Improving Jarvis Canopy Resistance Model by Modifying the Effective Leaf Area Index in a Venlo‐Type Greenhouse
Jian‐Hui Jiang, Biyu Wang, Haofang Yan, Chuan Zhang, Jianyun Zhang, Guoqing Wang, Shaowei Liang, Shuaishuai Deng, Yudong Zhou
Abstract
ABSTRACT Canopy resistance ( r c ) is a vital parameter for further estimating crop evapotranspiration ( ET c ), and Jarvis model is one of the most widely used models to estimate r c with parameterizations based on the environmental factors and leaf area index ( LAI ).

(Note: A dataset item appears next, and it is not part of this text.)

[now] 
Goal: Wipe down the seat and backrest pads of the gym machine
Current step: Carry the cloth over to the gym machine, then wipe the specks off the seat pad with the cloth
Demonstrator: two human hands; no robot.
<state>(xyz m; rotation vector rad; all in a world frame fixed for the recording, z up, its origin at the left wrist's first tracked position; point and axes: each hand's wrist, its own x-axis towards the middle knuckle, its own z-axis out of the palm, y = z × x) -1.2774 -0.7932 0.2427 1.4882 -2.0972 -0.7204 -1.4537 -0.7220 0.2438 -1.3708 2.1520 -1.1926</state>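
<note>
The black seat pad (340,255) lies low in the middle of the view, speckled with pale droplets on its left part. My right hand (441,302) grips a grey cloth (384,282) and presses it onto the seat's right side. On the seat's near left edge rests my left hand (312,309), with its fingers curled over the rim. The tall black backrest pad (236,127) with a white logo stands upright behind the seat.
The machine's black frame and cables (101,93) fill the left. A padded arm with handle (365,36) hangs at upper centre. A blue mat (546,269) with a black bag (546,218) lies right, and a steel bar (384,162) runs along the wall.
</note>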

However, previous researches on the Jarvis model mainly focused on optimising environmental parameters, which could not explain the great fitting disparity for the r c estimations of distinct crop species and the uncertain model performances in different growing stages. Therefore, we modified the effective leaf area index ( LAI e ) in Jarvis model using a multi‐layer method in which we measured stomatal resistance ( r s ) and LAI at different layers (0–50, 50–100, 100–150 and 150–200 cm of plant height) of greenhouse cucumber to calculate LAI e to describe the influences of leaf spatial distribution and photosynthesis efficiency. We compared the performances of the improved and the original Jarvis models on r c estimation and found the coefficient of determination ( R 2 ) and root mean squared error ( RMSE ) of 0.68 and 163 s m −1 , 0.64 and 171 s m −1 , respectively, the corresponding errors for hourly ET c calculation were 0.81 and 0.10 mm h −1 , 0.88 and 0.098 mm h −1 , respectively. The accuracy of both models gradually raised with the increasing in LAI , and an obvious improvement on ET c estimation appeared when LAI ≤ 1 m 2 m −2 with R 2 = 0.81 for the improved Jarvis model while R 2 = 0.77 for the original Jarvis model. Although the accuracy of the improved Jarvis model was not prominently increased for all growing stages, the improved Jarvis model is of great significance in considerations of crop physiological and growth diversity to enhance the model adaptability for distinct crops and reduce the uncertainty of model performance for different growing stages.